Your assignment | From the records below, output exactly the lines running from the line containing "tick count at" through the line containing "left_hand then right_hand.", and no others.

(Stored entries)
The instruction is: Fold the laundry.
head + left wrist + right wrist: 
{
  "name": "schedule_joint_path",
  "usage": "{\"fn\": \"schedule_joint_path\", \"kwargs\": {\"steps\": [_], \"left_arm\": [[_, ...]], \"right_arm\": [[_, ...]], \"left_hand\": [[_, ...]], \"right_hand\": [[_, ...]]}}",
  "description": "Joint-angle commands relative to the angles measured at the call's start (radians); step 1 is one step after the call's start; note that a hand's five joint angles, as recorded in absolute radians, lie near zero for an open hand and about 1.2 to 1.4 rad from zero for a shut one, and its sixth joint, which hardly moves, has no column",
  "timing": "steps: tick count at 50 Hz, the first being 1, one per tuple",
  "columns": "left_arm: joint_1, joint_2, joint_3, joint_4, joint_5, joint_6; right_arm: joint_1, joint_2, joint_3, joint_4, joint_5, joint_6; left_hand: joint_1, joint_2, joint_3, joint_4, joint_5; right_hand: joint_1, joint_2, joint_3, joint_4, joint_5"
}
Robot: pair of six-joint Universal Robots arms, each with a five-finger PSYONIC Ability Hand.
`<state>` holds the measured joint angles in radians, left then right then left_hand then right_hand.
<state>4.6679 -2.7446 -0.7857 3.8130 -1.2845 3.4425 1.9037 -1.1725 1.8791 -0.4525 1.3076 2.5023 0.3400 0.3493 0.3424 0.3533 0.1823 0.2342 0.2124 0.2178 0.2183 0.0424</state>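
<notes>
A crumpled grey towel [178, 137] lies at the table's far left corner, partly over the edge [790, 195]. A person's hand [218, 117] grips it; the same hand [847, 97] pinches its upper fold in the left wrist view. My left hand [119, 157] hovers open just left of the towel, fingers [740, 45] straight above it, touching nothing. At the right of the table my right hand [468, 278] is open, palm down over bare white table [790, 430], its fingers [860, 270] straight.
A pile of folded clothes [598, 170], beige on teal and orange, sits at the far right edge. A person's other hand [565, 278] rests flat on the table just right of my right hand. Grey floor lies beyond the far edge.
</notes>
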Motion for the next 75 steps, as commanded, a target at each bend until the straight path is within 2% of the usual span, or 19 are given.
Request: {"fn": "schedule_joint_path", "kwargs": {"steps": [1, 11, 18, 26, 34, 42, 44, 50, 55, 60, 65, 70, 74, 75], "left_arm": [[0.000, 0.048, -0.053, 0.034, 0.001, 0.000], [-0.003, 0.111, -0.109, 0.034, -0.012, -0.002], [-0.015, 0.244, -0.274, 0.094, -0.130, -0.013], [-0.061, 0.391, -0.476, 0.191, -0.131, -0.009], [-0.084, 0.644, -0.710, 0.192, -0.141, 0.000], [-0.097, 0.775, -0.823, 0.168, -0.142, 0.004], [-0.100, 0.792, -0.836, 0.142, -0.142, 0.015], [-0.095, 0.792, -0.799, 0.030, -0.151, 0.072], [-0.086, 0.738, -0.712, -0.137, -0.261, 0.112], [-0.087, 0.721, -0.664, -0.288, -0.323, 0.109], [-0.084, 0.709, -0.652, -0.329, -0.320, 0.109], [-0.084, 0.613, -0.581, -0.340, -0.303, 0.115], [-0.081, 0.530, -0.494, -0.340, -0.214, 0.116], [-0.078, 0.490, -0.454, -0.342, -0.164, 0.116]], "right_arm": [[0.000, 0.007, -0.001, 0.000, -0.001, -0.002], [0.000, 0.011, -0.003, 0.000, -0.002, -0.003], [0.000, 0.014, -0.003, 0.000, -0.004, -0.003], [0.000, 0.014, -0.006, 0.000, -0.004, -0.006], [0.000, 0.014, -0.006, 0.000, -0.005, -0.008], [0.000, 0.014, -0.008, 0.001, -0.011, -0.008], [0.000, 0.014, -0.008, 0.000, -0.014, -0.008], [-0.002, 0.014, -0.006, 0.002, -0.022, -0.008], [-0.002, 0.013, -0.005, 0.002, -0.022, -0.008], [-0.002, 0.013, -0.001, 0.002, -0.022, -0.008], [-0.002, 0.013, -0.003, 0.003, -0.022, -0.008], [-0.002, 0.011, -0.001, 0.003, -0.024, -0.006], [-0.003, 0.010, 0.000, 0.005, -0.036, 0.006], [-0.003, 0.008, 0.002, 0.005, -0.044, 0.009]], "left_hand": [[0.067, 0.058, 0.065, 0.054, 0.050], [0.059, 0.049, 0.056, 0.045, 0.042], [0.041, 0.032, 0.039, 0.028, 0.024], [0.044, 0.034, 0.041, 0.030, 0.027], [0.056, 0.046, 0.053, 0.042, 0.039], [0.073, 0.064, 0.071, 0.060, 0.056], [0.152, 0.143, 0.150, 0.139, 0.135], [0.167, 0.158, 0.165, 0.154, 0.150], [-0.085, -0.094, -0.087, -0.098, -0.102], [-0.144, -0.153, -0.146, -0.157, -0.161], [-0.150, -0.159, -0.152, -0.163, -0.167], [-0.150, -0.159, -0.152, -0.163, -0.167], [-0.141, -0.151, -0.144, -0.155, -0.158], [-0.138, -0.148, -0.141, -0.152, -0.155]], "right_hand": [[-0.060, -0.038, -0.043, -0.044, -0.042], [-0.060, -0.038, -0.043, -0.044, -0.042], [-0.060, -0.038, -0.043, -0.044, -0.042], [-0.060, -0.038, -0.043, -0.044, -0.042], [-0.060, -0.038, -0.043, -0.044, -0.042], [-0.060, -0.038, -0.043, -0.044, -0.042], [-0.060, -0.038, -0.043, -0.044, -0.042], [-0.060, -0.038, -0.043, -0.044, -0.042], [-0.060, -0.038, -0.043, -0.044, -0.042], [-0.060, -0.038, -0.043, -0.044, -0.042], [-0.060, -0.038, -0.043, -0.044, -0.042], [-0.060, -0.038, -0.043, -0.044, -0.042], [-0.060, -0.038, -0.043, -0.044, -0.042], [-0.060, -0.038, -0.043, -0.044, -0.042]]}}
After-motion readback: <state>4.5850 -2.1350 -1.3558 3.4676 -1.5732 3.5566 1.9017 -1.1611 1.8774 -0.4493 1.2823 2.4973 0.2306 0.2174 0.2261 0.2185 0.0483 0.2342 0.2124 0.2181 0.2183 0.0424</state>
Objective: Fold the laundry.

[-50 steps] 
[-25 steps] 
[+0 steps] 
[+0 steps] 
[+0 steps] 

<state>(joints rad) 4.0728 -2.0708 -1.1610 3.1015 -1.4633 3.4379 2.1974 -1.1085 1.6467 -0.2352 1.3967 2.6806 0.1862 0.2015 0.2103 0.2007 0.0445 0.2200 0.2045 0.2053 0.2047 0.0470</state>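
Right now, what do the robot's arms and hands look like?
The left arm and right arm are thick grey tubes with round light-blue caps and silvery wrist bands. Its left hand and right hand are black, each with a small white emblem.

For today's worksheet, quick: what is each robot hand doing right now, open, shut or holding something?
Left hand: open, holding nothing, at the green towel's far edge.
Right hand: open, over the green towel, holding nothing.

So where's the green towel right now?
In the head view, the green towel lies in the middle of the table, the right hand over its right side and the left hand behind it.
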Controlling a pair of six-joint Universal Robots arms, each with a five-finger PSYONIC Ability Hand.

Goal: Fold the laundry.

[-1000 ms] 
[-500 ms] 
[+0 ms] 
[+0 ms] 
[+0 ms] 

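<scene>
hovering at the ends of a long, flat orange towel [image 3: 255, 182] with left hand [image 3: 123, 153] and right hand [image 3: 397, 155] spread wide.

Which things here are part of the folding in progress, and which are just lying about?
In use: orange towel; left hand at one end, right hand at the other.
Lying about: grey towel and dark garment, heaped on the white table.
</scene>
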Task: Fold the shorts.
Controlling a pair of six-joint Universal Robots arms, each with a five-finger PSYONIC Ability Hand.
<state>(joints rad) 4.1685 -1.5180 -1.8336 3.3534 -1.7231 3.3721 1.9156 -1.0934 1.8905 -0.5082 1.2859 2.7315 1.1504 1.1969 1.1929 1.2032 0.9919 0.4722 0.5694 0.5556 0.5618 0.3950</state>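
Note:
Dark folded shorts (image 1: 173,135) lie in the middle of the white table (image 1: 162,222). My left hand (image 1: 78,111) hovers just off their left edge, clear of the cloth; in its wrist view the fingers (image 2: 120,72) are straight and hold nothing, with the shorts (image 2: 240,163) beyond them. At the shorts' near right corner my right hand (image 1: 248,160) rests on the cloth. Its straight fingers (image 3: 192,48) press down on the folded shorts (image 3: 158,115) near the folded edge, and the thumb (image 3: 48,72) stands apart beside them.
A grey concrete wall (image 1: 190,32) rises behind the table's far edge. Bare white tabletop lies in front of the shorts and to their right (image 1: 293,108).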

Exercise answer |
  "timing": "steps: tick count at 50 Hz, the first being 1, one per tuple",
  "columns": "left_arm: joint_1, joint_2, joint_3, joint_4, joint_5, joint_6; right_arm: joint_1, joint_2, joint_3, joint_4, joint_5, joint_6; left_hand: joint_1, joint_2, joint_3, joint_4, joint_5; right_hand: joint_1, joint_2, joint_3, joint_4, joint_5"
}
Robot: pair of six-joint Universal Robots arms, each with a five-finger PSYONIC Ability Hand.
`<state>` holds the measured joint angles in radians, left then right then left_hand then right_hand.

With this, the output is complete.